Le défi auquel les députés du NPD sont confrontés est déjà grand. Mais, soudainement, ils doivent s’adonner à un jeu d’équilibre encore plus périlleux : camper leur crédibilité comme opposition officielle, tout en s’investissant dans une course à la direction déterminante pour l’avenir du parti.
Pas surprenant que l’horaire des deux prochains jours de réunion du caucus soit chargé.
La chef par intérim Nycole Turmel commencera par établir des règles claires pour guider la conduite de son équipe pendant la course, un guide de conduite pour s’assurer que le caucus ne s’entredéchire pas.
Si le président du caucus affirme que ce n’est pas dans la tradition du NPD de se laisser aller à des guerres intestines, la réalité est que jamais le parti n’aura vécu une course à la direction où l’enjeu aura été aussi important. Chef de l’opposition officielle, l’espoir de devenir premier ministre.
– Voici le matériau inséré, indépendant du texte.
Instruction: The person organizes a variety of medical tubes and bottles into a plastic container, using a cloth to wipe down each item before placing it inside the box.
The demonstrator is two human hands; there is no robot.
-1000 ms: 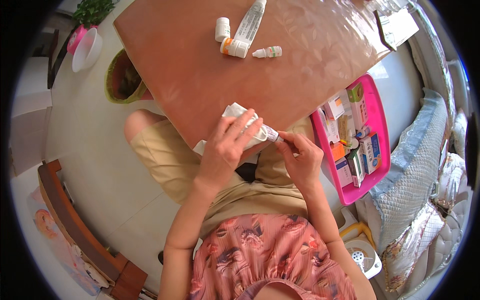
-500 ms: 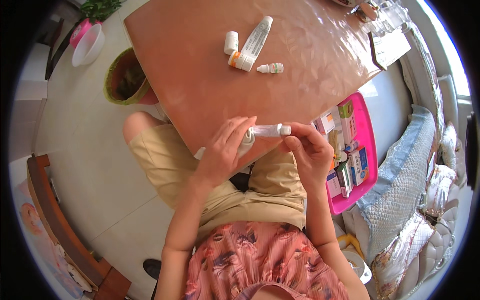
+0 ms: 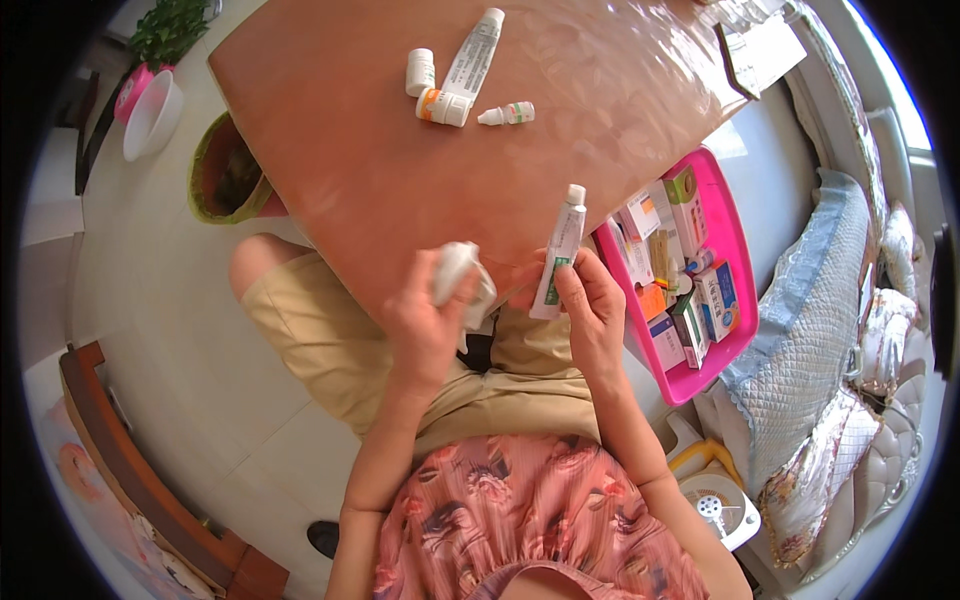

Donc oui, peu importe la bonne volonté de tout un chacun, le risque de déchirements cette fois-ci est bien réel, et on le sent déjà en coulisse.
La réalité c’est que le NPD doit trouver une façon que la course à la direction ne devienne pas source de distraction. Car cette session parlementaire est cruciale pour le parti, qui aurait bien de la difficulté à se remettre d’un échec cuisant face à un premier ministre conservateur qui a le champ libre comme rarement dans l’histoire.
Au cours des prochains jours, les députés devront endosser la double stratégie que le parti a développée: gagner la joute parlementaire et consolider les gains auprès de l’électorat. C’est pratiquement une feuille de route vers les élections de 2015.
Gagner la joute parlementaire, ça veut dire avoir un caucus très discipliné, toujours prêt à réagir intelligemment et efficacement aux grandes priorités du gouvernement conservateur, que ce soit au chapitre de la loi et l’ordre ou de son action économique.
Ça veut aussi dire présenter le NPD comme une option potentielle. Donc, ne pas laisser le champ libre aux conservateurs et plutôt occuper le terrain politique avec des idées, des propositions concrètes, tenter de définir le discours politique national. À surveiller ici : les propositions du NPD sur les pensions, la santé et le registre des armes à feu par exemple.
Mais tous savent que la joute parlementaire ne suffit par pour faire en sorte que les résultats des dernières élections ne deviennent pas un simple accident de parcours. Le NPD veut alors se donner les moyens de transformer les appuis soudains du 2 mai dernier en appuis fermes.
Ce n’est pas une mince tâche, surtout au Québec. Car le parti doit maintenant joindre les 1,6 million d’électeurs, mais surtout la base des groupes syndicaux, environnementaux et sociaux qui l’ont appuyé, et développer une vraie relation de confiance. Voilà le mandat de l’équipe de liaison mise sur pied au bureau de Montréal.
La course
Quant à la course à la direction, Thomas Mulcair fait durer le suspens. Le député d’Outremont affirme qu’il est en train de bâtir son équipe, récolter les appuis et qu’il doit terminer ce travail de préparation avant de confirmer s’il va ou non se lancer dans la course à la succession de Jack Layton.
Difficile de s’imaginer comment un député aussi influent pourrait dire non. Mais la barre demeure haute à plusieurs chapitres.
D’une part, son adversaire Brian Topp, qui était jusqu’à hier président du parti, part avec la longueur d’avance plus qu’imposante que lui donne l’appui d’Ed Broadbent. Il ne faut pas se tromper, cet appui est plus que symbolique, il vient avec l’immense autorité morale de cet ancien chef. Et dans un parti comme le NPD qui se décrit encore comme un « mouvement », c’est là un avantage majeur. Donc pour gagner cette course, Thomas Mulcair aura du terrain à rattraper auprès de l’establishment du NPD ailleurs au pays.
D’autre part, si Thomas Mulcair peut compter sur l’appui d’une partie importante du caucus québécois, avant de se lancer, il doit avoir les moyens de faire la preuve rapidement qu’il n’est pas que le « candidat du Québec ». Ce qui explique l’accent qu’il met sur la consolidation de son équipe d’un océan à l’autre.
Si Brian Topp a lancé sa campagne avec un coup d’éclat comme l’appui d’Ed Broadbent, Thomas Mulcair devra faire de même. Il lui s’agit maintenant de trouver comment égaler le coup d’envoi de son rival.